Netezza TwinFin and Striper models reached their end of support in June 2019.
The following diagram illustrates the data abstraction layers within Netezza:
The diagram shows the following data abstraction layers:
- Disk enclosure. The physical space inside of the appliance where the disks are mounted.
- Disks. Physical drives within the disk enclosures store the databases and tables.
- Data slices. Logical representation of the data that is saved on a disk.
Data is distributed across the data slices using a distribution key. You can
monitor the status of data slices by using
- Data partitions. Logical representation of a data slice that is managed by a specific Snippet Processing Units (SPUs). Each SPU owns one or more data partition containing the user data that the SPU is responsible for processing during queries.
All of the system components are connected by network fabric. The Netezza appliance runs a customized protocol based on IP addresses.
BigQuery is a fully managed enterprise data warehouse that helps you manage and analyze your data with built-in features like machine learning, geospatial analysis, and business intelligence. For more information, see What is BigQuery?.
BigQuery handles storage and computation to provide durable data storage and high performance responses to analytics queries. For more information, see BigQuery explained.
For information about BigQuery pricing, see Understanding BigQuery's rapid scaling and simple pricing.
To ensure a successful data warehouse migration, start planning your migration strategy early in your project timeline. For information about how to systematically plan your migration work, see What and how to migrate: The migration framework.
BigQuery capacity planning
Analytics throughput in BigQuery is measured in slots.
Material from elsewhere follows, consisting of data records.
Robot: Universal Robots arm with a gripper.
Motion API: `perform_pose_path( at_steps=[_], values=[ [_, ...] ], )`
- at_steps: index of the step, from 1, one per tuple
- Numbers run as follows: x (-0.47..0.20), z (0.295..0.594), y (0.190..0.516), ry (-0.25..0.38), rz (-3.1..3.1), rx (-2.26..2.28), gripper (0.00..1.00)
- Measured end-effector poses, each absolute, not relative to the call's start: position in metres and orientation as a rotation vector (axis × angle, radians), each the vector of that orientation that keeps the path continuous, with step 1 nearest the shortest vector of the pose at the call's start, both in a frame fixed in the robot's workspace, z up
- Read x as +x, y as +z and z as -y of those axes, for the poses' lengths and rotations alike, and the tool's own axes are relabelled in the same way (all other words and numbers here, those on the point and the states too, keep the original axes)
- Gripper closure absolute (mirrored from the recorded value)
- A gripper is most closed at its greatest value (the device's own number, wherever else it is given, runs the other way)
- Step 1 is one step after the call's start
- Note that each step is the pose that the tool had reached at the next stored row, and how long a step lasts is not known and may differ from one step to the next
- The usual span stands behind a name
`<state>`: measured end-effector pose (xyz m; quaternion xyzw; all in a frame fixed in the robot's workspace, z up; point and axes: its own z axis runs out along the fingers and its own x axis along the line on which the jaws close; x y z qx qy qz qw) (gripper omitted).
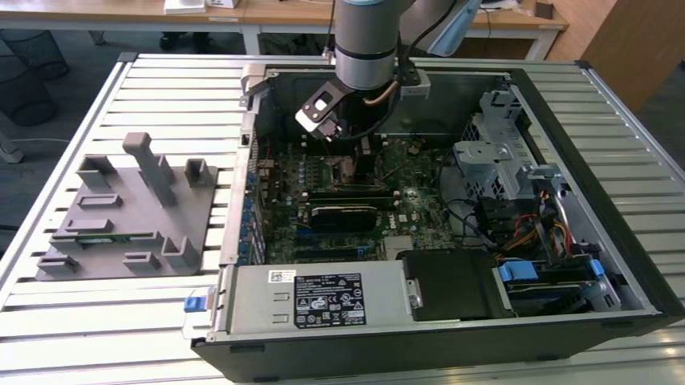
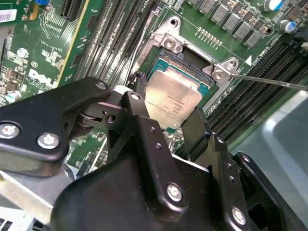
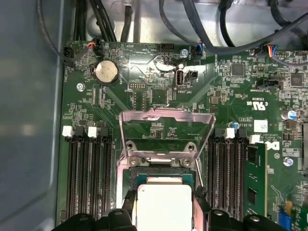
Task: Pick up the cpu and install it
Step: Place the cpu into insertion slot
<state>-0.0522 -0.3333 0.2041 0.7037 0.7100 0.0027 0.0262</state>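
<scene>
The cpu [image 2: 172, 97], a flat square chip with a silvery top, sits between my gripper's [image 2: 166, 109] two black fingers [image 2: 144, 127], which press on its opposite edges. It hangs right over the open motherboard socket [image 2: 192, 62]; I cannot tell if it touches the socket floor. In the first wrist view the cpu [image 3: 163, 207] lies just below the raised metal load plate [image 3: 166, 130]. In the exterior view my gripper [image 1: 362, 160] reaches down into the open computer case [image 1: 557, 104] over the board's middle.
Memory slots [image 3: 89, 178] flank the socket, and one holds a green stick [image 3: 252, 180]. The thin socket lever [image 2: 269, 82] sticks out sideways. Cables and a drive cage [image 1: 503, 160] fill the case at the exterior view's right. A grey fixture [image 1: 123, 212] stands at its left.
</scene>
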Motion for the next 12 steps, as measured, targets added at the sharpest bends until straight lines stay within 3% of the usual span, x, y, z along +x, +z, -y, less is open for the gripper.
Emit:
perform_pose_path(
  at_steps=[12],
  values=[
    [-0.0524,0.3326,0.1974,0.009,-2.191,2.178,0.46]
  ],
)
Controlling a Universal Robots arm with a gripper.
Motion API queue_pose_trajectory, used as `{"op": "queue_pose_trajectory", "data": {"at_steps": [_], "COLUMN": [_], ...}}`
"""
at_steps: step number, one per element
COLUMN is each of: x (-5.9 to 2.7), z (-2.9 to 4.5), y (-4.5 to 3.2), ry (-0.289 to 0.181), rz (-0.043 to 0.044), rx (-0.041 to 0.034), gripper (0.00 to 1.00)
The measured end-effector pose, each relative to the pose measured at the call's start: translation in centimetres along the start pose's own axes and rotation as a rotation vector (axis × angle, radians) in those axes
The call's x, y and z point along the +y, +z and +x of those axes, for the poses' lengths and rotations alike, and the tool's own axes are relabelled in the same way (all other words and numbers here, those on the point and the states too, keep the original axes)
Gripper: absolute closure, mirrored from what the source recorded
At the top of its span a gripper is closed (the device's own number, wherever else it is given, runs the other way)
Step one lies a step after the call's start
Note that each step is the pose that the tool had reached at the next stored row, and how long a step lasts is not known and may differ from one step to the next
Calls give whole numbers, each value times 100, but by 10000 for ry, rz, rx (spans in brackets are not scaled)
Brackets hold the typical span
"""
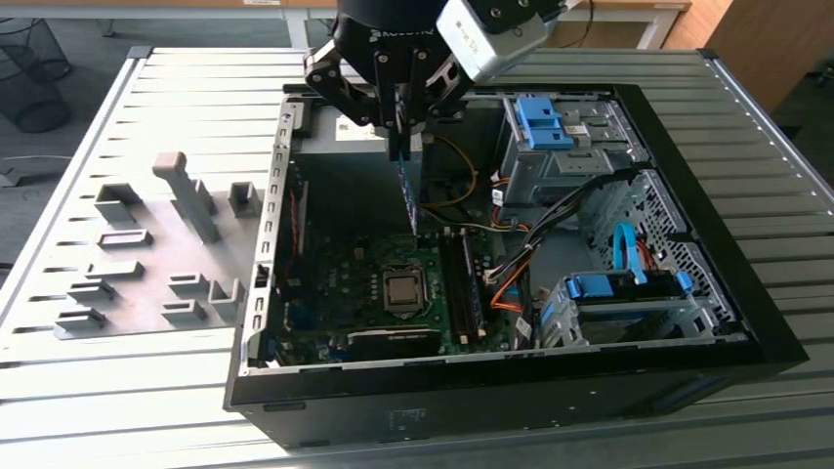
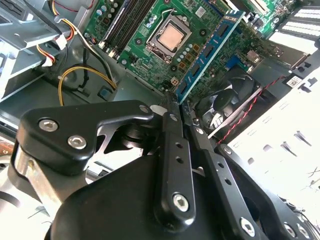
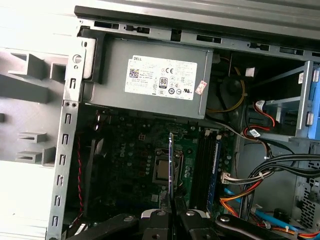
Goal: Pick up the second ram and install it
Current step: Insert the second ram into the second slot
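The second ram (image 1: pixel 409 191) is a slim blue circuit-board stick hanging upright, one end pinched in my gripper (image 1: pixel 405 145), which is shut on it. It hovers inside the open computer case, above the motherboard (image 1: pixel 352 283) and a little to the exterior view's left of the black memory slots (image 1: pixel 459 283). In the second wrist view the ram (image 2: pixel 210 55) runs out from the gripper (image 2: pixel 179 106), its black chips showing. In the first wrist view the ram (image 3: pixel 171 165) is edge-on above the processor socket (image 3: pixel 162 170), the gripper (image 3: pixel 173 205) below it and the slots (image 3: pixel 206 165) beside it.
The black case wall (image 1: pixel 495 386) rings the work area. A power supply (image 3: pixel 160 82) sits at the far end. Blue drive-bay clips (image 1: pixel 541 122) and orange cables (image 1: pixel 509 278) crowd the exterior view's right. Grey holder blocks (image 1: pixel 156 244) stand on the slatted table. A fan (image 2: pixel 225 102) sits near the board.
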State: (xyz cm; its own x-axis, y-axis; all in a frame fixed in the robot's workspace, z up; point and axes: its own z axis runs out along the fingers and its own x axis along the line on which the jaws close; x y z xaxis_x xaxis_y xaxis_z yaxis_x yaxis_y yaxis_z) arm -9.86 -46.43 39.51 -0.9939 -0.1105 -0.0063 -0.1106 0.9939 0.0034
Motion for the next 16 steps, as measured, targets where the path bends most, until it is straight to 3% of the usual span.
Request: {"op": "queue_pose_trajectory", "data": {"at_steps": [5, 10, 16], "x": [0, -1, -13], "z": [-1, -7, -110], "y": [1, 11, 41], "ry": [84, 801, 849], "rz": [0, 8, 10], "rx": [0, -2, -2], "gripper": [86, 86, 86]}}
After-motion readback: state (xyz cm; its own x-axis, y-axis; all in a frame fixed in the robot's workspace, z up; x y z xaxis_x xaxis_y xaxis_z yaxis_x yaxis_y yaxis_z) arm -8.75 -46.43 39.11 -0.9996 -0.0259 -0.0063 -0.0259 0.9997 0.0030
A BigQuery slot is Google's proprietary unit of compute, RAM, and network throughput required to execute SQL queries. BigQuery automatically calculates how many slots are required by each query, depending on the query size and complexity.
To run queries in BigQuery, select one of the following pricing models:
- On-demand. The default pricing model, where you are charged for the number of bytes processed by each query.
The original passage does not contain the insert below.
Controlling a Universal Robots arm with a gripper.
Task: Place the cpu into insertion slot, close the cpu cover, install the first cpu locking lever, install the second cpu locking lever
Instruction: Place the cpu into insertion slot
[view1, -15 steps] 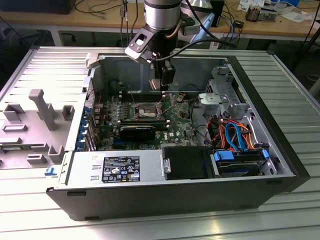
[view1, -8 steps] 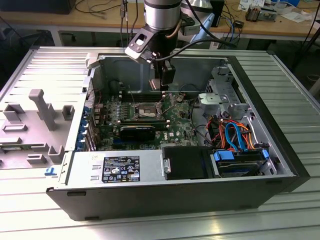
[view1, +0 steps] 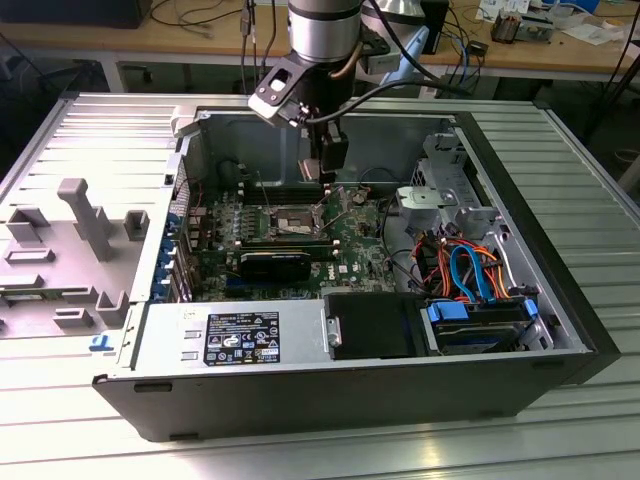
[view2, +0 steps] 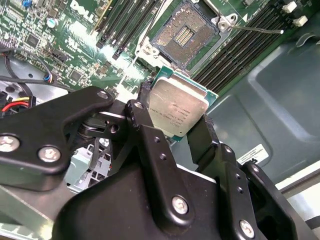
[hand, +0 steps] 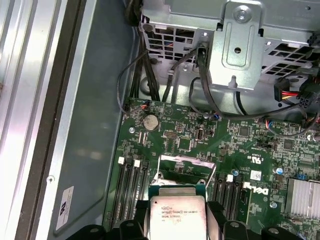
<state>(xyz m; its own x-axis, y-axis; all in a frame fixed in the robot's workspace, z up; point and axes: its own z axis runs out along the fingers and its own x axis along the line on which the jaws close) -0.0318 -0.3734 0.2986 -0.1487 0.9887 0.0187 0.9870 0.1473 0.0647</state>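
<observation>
One step, the first, is in hand: my pincer (view2: 172, 120) grips the cpu (view2: 179, 102) by its edges, seemingly just short of the open insertion slot (view2: 184, 35), so squaring up matters.

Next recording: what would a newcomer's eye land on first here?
The silvery cpu, gripped by the black tool, dominates the second wrist view. Just beyond it the insertion slot lies uncovered on the green board. In the exterior view the arm reaches down into an open computer case.
</observation>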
- Capacity-based pricing. You purchase
slots, which are virtual CPUs. When you buy slots, you are buying dedicated
processing capacity that you can use to run queries. Slots are available in
the following commitment plans:
- Annual. You commit to 365 days.
- Three-year. You commit to 365*3 days.
A BigQuery slot shares some similarities with Netezza's SPUs, such as, CPU, memory, and processing of data; however, they don't represent the same unit of measurement. Netezza SPUs have a fixed mapping to the underlying hardware components, whereas the BigQuery slot represents a virtual CPU used to execute queries. To help with slot estimation, we recommend setting up BigQuery monitoring using Cloud Monitoring and analyzing your audit logs using BigQuery. To visualize BigQuery slot utilization, you can also use tools like Looker Studio or Looker. Regularly monitoring and analyzing your slot utilization helps you estimate how many total slots your organization needs as you grow on Google Cloud.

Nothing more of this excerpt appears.